Blair tried to do the same in Wales and at first succeeded, but the Welsh fought back and Rhodri Morgan put “clear red water” between Welsh Labour and New Labour. Now freer than ever of the Blairite millstone, Welsh Labour has cruised to victory.

But in Scotland, swathes of Labour core voters saw no reason not to back the SNP. Being anti-Tory was not enough for Labour. The SNP were anti-Tory too, and rather better at it. As the Herald puts it:

This was more than the price paid for a lacklustre campaign under an uninspiring leader and more than the outcome of a disastrous strategy that attempted to make bogeymen of first the Westminster Coalition and then Scottish independence. Neither tactic struck a chord with Scottish voters. Unlike in Wales, Scottish Labour simply failed to explain themselves as the party of social justice or hold out a positive distinctive vision. And a leader who ran away from cuts protesters did not look like the man to take on the Tories, unlike the combative Alex Salmond who has promised to do just that.”

The wind of change that Ed Miliband promised Labour has not yet reached Scotland. The need is urgent… it’s time to bury New Labour.

The SNP cannot be allowed to be all things to all Scots. It welcomes the backing of Tory voters. Business leaders queue up for it. The filthy rich like Scotland’s richest man, multinational engineering boss Jim MacCollDavid Murray, former Chairman of Rangers who made his money in mining, property and call centres, homophobic transport magnate Brian Souter, Kik-Fit boss Tom Farmer, Financier Martin Gilbert and Audrey Baxter of her family’s multinational food business. Two hundred such people endorsed the SNP this week.

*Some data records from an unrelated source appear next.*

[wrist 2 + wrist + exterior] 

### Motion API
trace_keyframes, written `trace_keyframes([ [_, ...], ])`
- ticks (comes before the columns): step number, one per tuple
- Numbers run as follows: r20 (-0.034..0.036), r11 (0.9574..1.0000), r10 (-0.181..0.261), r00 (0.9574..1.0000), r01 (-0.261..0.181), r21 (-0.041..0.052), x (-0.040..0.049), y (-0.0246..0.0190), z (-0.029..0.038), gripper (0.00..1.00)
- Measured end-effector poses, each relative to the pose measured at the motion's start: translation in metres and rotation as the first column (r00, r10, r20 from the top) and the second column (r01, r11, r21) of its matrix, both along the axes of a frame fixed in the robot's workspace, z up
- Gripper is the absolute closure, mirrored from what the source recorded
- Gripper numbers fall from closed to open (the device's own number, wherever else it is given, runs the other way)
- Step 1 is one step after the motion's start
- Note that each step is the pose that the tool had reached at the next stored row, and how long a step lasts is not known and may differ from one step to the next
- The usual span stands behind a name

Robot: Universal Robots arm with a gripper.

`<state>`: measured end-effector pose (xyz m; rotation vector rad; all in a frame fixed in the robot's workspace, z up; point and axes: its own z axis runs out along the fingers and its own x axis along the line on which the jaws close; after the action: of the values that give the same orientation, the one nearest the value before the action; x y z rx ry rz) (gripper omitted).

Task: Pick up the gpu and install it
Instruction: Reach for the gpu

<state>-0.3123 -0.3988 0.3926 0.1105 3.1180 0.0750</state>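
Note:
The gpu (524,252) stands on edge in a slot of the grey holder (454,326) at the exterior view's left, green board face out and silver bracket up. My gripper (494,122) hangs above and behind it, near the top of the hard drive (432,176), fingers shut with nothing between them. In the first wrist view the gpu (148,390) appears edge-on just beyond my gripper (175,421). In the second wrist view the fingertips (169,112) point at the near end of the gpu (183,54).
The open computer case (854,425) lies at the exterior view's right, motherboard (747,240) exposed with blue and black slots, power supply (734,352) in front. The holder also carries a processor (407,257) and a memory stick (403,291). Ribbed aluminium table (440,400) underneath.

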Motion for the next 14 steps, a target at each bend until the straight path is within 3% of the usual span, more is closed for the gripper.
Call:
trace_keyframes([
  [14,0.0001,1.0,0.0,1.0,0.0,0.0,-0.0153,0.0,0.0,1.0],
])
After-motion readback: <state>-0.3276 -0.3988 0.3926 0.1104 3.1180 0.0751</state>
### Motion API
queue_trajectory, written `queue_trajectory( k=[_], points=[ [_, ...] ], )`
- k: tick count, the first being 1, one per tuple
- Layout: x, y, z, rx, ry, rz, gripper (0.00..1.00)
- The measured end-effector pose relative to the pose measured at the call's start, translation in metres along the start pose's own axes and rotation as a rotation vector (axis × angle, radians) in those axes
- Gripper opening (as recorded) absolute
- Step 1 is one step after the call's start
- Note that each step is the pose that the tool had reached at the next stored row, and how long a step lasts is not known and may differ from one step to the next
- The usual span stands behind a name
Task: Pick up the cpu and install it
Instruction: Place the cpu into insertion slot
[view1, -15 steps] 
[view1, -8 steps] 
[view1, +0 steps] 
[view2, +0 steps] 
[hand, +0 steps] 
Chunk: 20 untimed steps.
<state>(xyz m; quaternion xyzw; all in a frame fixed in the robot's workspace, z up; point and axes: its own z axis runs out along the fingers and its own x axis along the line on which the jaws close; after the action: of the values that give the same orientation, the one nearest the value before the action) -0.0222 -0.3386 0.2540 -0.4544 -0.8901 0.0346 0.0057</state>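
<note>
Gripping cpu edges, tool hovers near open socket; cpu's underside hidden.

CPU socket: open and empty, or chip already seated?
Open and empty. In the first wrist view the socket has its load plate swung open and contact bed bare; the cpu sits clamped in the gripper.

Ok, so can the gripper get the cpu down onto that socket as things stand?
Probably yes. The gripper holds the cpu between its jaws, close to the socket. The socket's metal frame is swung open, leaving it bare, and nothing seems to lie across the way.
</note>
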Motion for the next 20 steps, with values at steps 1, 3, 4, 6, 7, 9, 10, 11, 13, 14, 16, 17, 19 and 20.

It would surely not be too difficult to devise a core voter strategy in Scotland which differentiated Labour from the SNP, which will prevent it appealing to “all classes, all communities, all parts of Scotland” as Alex Salmond rightly says the SNP has done this time — as they have been allowed to by Scottish Labour.

One Comment

  1. Jeff Duncan says:

    Or perhaps Scots realise that Labour were never any good at social justice or managing the economy and they simply represent a tired vision of them against the Tories which no longer interests the Scots – they want a party that will help and manage their aspirations for a more prosperous Scotland … A self-confident Scotland … An independent Scotland.